Adam shot off after the meal while the rest of us retired to the surprisingly quiet Coach & Horses pub in Greenwich Market for a couple more drinks and a lot more talking nonsense. It hadn't been anywhere near as chaotic and decadent as last year's finale but it'd still been a lot of fun. It usually is. There are only a couple of other things in my life that give me as much pleasure as writing, leading, and, most of all, partaking of these walks. They've been a life saver. Possibly literally.





Thanks to Neil, Tina, and Pam for photos for this blog and thanks to everybody who came on a TADS walk this year. That's Shep, Tina, Neil W, Adam, Teresa, Pam, Kathy, Rachael, Neil B, Belinda, Eamon, Ben, Tracy, Catherine, Darren, Cheryl, Tommy, Jo, Neill, and Colin and, not forgetting 'the car lot' (which, for 2019, was just Alex, Grace and Izzie). Here's a provisional list of next year's walks. Roll on 2020:-

March 7th - The Immensity of Vacancy in Which the Dust of the Material Universe Swims (Woking - West Byleet, with a slight H G Wells/War of the Worlds twist).

April 11th - Wittenham Clumps (Didcot Parkway and Dorcheter-on-Thames, named for an area the artist Paul Nash was so fond of).

May 2nd - The Walk That Space Managed Time (Reading:in memory of Bugsy and to mark his birthday and a year since his passing).

June 6th - To Rye, Hey! (a city walk around Rye and maybe to a nearby coast).
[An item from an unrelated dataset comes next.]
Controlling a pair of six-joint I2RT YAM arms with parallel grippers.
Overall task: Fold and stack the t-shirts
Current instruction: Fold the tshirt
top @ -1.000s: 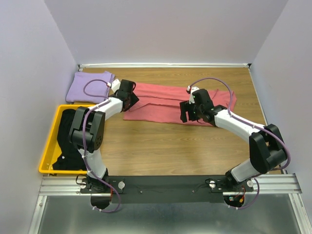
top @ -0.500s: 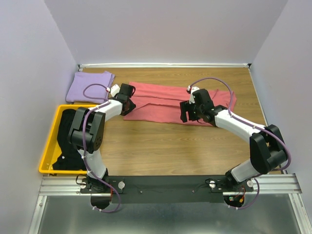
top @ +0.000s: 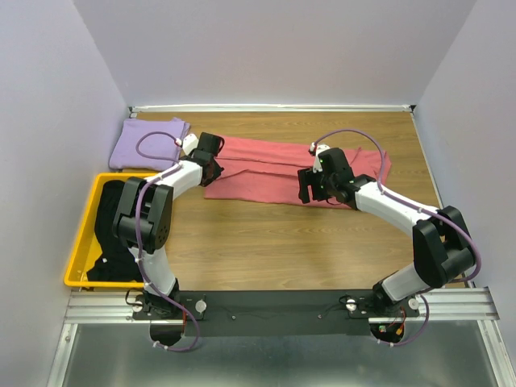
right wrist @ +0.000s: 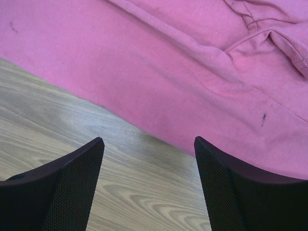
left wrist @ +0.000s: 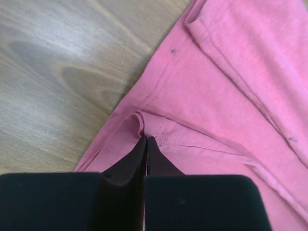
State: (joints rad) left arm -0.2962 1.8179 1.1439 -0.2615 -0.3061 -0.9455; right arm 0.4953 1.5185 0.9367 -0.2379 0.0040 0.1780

July 4th - Oil City Confidential (Canvey Island, play some Dr Feelgood to set the mood).

August 29th/30th - Abaty Tyndrn Ac O Gwmpas (our first jaunt outside England, a two day walk around the Wye Valley, Chepstow, and Monmouth).

September 5th - Snare 'em in Sarum (a return to Salisbury).

October 3rd - Stations of the Crass (North Weald Basset, Dial House, Epping Forest).

November 7th - Docklands Shite Trailway (an awfully named amble from Woolwich to Waterloo, to be followed by 'mucking about').